<<<<
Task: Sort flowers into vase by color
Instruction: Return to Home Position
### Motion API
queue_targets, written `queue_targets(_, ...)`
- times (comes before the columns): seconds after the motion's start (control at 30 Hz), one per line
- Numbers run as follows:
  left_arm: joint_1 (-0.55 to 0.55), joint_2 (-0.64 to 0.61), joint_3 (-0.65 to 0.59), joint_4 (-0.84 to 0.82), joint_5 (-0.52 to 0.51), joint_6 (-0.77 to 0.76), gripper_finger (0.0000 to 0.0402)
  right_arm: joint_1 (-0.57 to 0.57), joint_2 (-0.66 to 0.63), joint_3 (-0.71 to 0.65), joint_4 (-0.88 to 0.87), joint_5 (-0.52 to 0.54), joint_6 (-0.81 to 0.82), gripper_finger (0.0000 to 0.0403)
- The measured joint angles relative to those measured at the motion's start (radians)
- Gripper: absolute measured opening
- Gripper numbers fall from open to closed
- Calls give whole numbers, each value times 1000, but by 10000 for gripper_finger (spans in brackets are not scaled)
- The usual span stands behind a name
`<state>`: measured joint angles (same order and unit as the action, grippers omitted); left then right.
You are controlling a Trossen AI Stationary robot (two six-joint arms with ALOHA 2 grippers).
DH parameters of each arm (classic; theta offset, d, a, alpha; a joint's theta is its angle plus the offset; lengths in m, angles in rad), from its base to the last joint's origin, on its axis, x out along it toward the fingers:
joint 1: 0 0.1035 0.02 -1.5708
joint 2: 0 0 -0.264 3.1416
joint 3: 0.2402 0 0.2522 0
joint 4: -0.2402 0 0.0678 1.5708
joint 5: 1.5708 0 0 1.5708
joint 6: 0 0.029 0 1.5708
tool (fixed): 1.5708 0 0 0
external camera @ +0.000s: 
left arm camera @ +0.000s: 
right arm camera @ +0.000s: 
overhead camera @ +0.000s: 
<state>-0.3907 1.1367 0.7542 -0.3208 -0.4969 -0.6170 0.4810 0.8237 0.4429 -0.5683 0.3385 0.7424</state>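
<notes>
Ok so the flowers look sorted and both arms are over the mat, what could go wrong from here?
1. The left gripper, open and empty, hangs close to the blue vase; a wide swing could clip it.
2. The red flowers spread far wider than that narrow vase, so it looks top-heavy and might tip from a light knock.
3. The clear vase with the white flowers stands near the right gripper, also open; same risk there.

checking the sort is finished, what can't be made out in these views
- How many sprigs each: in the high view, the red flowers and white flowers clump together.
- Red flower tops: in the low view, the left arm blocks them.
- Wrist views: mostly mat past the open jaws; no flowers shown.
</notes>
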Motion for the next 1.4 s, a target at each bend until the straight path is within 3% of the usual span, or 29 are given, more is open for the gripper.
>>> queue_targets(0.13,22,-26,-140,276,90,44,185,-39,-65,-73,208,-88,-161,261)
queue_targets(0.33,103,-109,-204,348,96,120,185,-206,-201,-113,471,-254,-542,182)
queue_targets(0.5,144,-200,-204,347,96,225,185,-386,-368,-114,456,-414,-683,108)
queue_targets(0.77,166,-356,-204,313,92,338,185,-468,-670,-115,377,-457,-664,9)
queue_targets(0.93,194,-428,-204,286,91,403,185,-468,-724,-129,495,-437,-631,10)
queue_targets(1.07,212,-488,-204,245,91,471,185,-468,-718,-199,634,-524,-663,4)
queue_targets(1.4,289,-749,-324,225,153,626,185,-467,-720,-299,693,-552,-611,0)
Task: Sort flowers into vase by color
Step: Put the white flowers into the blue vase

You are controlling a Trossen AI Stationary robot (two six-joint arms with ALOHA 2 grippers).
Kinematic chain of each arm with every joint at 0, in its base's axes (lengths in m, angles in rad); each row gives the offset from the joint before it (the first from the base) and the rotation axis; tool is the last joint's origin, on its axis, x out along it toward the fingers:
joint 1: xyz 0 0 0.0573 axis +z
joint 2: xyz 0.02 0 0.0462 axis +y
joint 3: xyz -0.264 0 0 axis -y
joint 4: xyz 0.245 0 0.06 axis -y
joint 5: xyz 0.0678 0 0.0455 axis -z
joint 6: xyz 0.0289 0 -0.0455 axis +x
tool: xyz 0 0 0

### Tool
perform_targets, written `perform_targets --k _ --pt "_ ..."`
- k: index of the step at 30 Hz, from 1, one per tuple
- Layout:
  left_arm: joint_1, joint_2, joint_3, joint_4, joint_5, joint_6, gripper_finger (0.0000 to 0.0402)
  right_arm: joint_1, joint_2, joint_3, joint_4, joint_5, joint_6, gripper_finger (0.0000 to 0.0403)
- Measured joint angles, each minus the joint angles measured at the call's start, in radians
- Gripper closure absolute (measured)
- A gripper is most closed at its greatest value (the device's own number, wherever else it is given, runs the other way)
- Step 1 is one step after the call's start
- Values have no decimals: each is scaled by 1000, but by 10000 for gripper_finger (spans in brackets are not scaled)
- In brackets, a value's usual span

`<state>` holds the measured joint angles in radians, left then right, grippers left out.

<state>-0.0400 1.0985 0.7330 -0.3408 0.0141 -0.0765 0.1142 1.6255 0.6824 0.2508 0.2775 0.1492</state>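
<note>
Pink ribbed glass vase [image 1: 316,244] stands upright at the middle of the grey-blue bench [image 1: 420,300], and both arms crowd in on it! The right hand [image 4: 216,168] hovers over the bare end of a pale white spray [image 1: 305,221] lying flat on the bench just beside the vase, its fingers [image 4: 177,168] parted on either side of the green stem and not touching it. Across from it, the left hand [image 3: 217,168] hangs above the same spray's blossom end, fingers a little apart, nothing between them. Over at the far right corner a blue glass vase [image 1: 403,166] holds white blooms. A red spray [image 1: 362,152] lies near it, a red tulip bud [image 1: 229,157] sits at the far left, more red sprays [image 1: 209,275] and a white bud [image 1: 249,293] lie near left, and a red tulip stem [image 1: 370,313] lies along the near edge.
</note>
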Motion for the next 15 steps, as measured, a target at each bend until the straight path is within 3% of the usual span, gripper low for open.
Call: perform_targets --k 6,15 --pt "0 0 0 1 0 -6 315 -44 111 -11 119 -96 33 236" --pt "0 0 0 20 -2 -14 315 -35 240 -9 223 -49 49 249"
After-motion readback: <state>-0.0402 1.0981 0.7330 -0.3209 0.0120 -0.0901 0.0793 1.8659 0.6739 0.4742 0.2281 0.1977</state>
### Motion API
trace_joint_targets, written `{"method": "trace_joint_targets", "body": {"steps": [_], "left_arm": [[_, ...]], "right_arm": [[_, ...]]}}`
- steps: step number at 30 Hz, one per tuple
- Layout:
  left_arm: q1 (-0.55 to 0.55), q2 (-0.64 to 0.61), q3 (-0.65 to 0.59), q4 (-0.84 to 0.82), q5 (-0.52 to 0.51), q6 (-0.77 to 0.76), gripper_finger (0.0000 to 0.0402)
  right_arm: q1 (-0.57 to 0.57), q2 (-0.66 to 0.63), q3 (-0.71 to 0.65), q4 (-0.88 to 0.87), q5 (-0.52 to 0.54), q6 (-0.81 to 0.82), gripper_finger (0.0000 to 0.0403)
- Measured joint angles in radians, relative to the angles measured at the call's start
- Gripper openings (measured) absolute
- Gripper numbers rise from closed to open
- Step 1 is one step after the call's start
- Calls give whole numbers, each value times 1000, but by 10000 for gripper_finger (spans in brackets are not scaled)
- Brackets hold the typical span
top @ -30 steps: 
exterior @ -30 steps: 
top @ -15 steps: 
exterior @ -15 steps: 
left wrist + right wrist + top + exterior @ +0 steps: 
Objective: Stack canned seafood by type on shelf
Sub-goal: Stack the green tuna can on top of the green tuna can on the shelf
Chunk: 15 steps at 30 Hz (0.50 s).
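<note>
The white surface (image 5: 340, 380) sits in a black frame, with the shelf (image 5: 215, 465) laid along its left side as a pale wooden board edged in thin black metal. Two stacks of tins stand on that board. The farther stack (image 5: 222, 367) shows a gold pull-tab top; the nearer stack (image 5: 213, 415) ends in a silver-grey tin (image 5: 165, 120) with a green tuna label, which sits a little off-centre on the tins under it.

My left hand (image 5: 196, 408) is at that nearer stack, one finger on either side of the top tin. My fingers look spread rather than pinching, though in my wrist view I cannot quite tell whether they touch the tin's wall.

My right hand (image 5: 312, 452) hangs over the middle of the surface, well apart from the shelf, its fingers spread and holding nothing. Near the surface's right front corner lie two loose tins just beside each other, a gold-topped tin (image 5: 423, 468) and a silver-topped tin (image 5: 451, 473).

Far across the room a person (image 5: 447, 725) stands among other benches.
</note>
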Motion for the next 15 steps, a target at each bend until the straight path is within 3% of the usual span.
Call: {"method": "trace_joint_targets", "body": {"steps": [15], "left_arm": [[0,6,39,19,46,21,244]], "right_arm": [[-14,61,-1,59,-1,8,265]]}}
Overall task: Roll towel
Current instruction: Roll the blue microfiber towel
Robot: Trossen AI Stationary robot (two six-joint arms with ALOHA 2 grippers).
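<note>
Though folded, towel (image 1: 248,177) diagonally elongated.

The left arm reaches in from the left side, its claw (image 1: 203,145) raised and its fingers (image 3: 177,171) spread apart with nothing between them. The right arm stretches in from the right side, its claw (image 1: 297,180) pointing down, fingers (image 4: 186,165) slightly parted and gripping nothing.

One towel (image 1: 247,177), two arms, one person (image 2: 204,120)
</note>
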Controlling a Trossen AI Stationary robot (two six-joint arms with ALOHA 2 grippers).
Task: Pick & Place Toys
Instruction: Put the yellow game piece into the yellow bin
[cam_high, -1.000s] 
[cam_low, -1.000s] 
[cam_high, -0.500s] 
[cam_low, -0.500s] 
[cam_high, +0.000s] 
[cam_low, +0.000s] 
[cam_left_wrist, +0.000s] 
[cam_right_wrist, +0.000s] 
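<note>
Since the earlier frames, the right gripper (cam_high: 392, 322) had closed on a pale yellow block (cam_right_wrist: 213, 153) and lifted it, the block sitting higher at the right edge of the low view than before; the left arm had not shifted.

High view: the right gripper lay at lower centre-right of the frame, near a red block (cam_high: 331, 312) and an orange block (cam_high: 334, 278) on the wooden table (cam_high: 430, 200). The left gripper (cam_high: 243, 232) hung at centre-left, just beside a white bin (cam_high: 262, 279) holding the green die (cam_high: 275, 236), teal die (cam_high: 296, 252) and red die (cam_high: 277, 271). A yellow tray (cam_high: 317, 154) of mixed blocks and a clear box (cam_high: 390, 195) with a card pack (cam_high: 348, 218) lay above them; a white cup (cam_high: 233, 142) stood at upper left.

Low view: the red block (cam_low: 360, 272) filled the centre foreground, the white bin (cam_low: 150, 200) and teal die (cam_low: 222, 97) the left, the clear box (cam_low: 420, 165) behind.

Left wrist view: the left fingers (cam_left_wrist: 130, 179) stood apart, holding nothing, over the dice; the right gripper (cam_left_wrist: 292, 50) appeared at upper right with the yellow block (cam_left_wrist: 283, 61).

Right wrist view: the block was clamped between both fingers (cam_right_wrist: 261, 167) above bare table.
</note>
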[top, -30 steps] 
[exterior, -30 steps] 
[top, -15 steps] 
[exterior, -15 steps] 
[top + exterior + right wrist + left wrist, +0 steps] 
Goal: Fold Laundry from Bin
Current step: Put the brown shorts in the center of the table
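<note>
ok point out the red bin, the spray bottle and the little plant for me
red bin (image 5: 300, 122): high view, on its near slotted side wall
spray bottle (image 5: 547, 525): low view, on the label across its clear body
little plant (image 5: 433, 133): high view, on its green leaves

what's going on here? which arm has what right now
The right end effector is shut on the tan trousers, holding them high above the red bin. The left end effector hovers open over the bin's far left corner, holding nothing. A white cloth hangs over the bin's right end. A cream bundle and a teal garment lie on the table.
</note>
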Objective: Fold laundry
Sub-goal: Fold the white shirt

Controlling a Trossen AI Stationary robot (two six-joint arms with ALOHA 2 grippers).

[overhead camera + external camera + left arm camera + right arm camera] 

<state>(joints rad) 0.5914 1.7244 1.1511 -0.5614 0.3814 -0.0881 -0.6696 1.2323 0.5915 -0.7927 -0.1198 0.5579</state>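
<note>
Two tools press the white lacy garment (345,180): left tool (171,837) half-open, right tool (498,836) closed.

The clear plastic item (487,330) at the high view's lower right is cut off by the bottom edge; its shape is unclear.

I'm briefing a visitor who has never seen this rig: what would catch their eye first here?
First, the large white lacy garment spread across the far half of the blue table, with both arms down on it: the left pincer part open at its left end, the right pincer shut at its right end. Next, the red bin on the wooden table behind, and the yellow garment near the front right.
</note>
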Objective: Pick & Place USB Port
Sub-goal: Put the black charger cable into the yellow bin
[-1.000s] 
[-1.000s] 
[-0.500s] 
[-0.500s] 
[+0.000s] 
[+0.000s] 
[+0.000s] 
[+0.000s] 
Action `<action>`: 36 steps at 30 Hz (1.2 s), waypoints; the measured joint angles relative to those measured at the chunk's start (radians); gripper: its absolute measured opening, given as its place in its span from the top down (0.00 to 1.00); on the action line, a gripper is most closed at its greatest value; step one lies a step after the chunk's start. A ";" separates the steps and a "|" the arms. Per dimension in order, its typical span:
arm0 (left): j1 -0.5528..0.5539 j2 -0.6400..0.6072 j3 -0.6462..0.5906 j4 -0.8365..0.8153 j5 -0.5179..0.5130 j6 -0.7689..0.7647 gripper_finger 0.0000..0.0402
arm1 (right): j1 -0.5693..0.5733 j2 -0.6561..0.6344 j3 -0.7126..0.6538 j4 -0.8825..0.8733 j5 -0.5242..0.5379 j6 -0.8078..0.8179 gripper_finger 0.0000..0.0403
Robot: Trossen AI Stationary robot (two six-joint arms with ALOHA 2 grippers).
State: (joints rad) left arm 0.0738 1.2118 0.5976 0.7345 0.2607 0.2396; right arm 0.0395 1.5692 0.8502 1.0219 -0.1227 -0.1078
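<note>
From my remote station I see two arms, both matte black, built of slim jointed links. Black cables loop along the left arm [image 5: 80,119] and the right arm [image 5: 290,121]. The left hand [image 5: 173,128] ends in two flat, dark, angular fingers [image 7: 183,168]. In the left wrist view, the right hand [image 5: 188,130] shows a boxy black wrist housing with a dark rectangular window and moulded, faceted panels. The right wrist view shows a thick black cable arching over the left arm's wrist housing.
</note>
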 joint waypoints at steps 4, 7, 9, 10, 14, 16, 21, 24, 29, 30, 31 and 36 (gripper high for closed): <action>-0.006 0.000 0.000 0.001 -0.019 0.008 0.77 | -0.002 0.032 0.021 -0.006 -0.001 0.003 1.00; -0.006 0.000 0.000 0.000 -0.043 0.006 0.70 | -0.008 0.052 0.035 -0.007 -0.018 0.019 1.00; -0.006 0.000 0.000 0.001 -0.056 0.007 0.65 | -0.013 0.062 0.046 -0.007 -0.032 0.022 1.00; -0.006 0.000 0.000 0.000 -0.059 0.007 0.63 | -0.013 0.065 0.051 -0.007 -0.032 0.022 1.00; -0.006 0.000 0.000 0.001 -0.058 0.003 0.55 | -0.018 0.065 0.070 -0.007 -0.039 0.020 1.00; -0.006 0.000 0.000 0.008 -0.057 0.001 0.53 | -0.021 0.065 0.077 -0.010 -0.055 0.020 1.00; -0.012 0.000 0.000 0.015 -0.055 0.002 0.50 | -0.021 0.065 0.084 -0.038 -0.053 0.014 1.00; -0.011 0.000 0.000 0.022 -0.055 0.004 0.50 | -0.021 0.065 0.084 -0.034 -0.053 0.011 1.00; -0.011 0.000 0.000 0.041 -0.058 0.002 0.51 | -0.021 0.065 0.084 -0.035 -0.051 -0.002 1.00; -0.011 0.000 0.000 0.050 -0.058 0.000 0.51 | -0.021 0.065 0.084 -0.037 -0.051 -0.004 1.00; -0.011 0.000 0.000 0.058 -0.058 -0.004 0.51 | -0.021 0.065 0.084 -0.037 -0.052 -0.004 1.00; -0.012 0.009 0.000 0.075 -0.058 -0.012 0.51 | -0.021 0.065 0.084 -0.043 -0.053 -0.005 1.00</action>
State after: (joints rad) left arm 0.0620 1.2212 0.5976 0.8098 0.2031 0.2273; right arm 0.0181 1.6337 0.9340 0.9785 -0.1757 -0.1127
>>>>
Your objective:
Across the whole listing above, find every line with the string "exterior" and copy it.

Your response:
exterior @ -30 steps: 
exterior @ -15 steps: 
left wrist + right wrist + top + exterior @ +0 steps: 
[exterior, -30 steps] 
[exterior, -15 steps] 
[top + exterior + right wrist + left wrist, +0 steps] 

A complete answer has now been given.